On the potential of such transparency triggering public panic, Reeves noted the South Korea example has been definitive as a response.

“I think it has done the exact opposite,” he said. “What we’ve seen is that, the more you are able to share with the public, the more people can make personal decisions around their activities. That gives a person more control over their own situation, and that sense of control has proven to push people further away from panic.

“One of the biggest fears of COVID is that people don’t know what’s happening. The more the government can do to proactively provide people with information, the more it contributes to have that sense of control.”

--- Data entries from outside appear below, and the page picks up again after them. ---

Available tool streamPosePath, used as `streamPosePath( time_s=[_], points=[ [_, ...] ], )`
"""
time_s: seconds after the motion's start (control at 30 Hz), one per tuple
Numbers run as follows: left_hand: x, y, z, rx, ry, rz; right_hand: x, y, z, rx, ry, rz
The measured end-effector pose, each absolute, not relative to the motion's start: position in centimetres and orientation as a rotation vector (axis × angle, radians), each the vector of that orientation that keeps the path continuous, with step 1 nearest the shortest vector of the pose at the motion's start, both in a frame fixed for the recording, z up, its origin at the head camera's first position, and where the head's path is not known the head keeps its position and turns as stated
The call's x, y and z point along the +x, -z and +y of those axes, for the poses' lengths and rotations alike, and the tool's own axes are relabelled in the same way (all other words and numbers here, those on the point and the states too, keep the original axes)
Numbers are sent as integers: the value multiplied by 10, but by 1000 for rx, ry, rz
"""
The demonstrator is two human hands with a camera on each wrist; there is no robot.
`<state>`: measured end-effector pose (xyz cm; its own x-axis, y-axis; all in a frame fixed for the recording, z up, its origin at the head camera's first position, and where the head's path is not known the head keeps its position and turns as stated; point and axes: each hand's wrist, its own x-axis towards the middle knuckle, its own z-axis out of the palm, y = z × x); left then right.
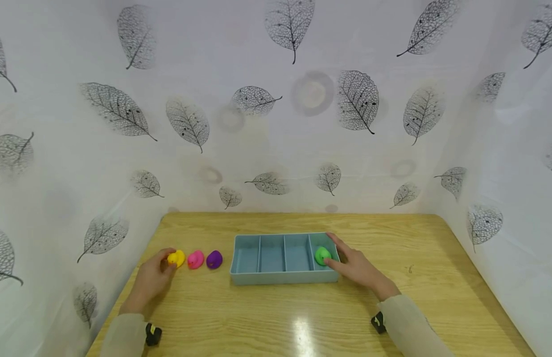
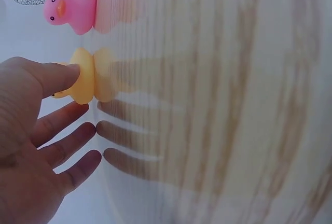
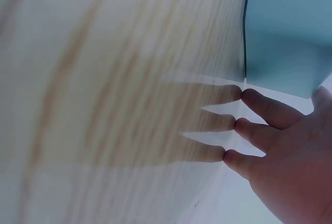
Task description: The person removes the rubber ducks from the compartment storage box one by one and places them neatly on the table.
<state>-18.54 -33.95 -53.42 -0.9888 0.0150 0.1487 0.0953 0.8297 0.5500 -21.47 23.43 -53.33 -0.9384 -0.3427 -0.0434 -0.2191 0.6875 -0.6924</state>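
My left hand (image 1: 152, 278) is at a small yellow rubber duck (image 1: 176, 258), pinching it between thumb and index finger. In the left wrist view the thumb lies across the yellow duck (image 2: 83, 76), and the other fingers spread down beside it near the tabletop. At the right end of a blue-grey tray (image 1: 285, 277), my right hand (image 1: 358, 267) has its index finger at the back corner. Its thumb reaches over the side, close to a green rubber duck (image 1: 322, 256) in the rightmost compartment. The right wrist view shows the other fingers straight, tips at the table beside the tray (image 3: 285, 42).
A pink duck (image 1: 195, 259) and a purple duck (image 1: 214, 259) stand in a row between the yellow one and the tray. The tray has several compartments side by side. White leaf-patterned curtains (image 1: 276, 144) enclose the wooden table (image 1: 240, 322) behind and at both sides.
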Motion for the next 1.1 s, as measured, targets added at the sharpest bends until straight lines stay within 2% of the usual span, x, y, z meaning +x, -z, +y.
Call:
streamPosePath(
  time_s=[0.63,1.1],
  points=[
    [-185,533,-342,-75,866,-2838,-214,531,233,-433,1060,2730],
    [-192,491,-314,-167,796,-2574,-214,530,233,-422,1053,2716]
  ],
)
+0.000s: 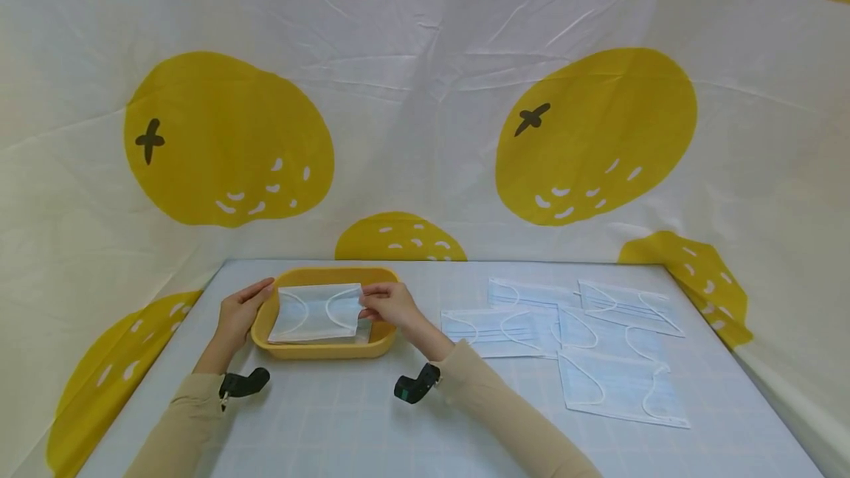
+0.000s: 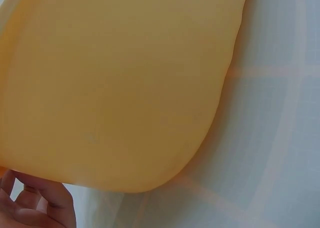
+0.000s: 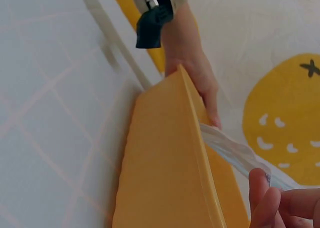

Another major factor for South Korea getting a grip on the COVID-19 outbreak, said Agnes Kim, was the simple fact that the disease did not catch the government or its people by surprise.

Kim, a former UBC student now living in the Seoul suburb of Yongin, said that while many other countries suffered through the SARS outbreak in 2003 and the H1N1 outbreak in 2009, Korea’s last bout with a deadly contagious pathogen came much more recently - when the Middle East respiratory syndrome (MERS) infected 186 people and killed 36 in 2015. 

“Our society learned a lot from MERS,” Kim said about Korea’s current response to COVID. “In fact, the current health alert system was planned and implemented after going through SARS and MERS.”

She added that the 2014 Sewol ferry disaster (where 299 passengers - many of whom school children - died partly due to lack of transparency from ferry regulators and the coast guard) also created a public expectation for government to place public safety above all else, including things like privacy and disruptions to daily lives.

Then there’s the public’s own will to self-isolate. While there were no official lockdowns, shops and restaurants reported dramatically lower customer numbers in February and March, with the Seoul subway reporting passenger traffic at less than 50% of normal levels. Kim herself noted people in even rural areas staying home and wearing masks while going out, and she herself and her family (including two young children) stayed home for long periods voluntarily.

Part of that, she said, is made possible because South Korea - with the world’s fastest Internet network - has a large e-commerce sector that was ready to replace brick-and-mortar services at a moment’s notice.

“Although there was no one in our neighbourhood with a confirmed case, we stayed inside the house and shopped everything online,” Kim said. “In Korea, pretty much everything is purchasable online and is delivered next morning if you live close to the city [Seoul].”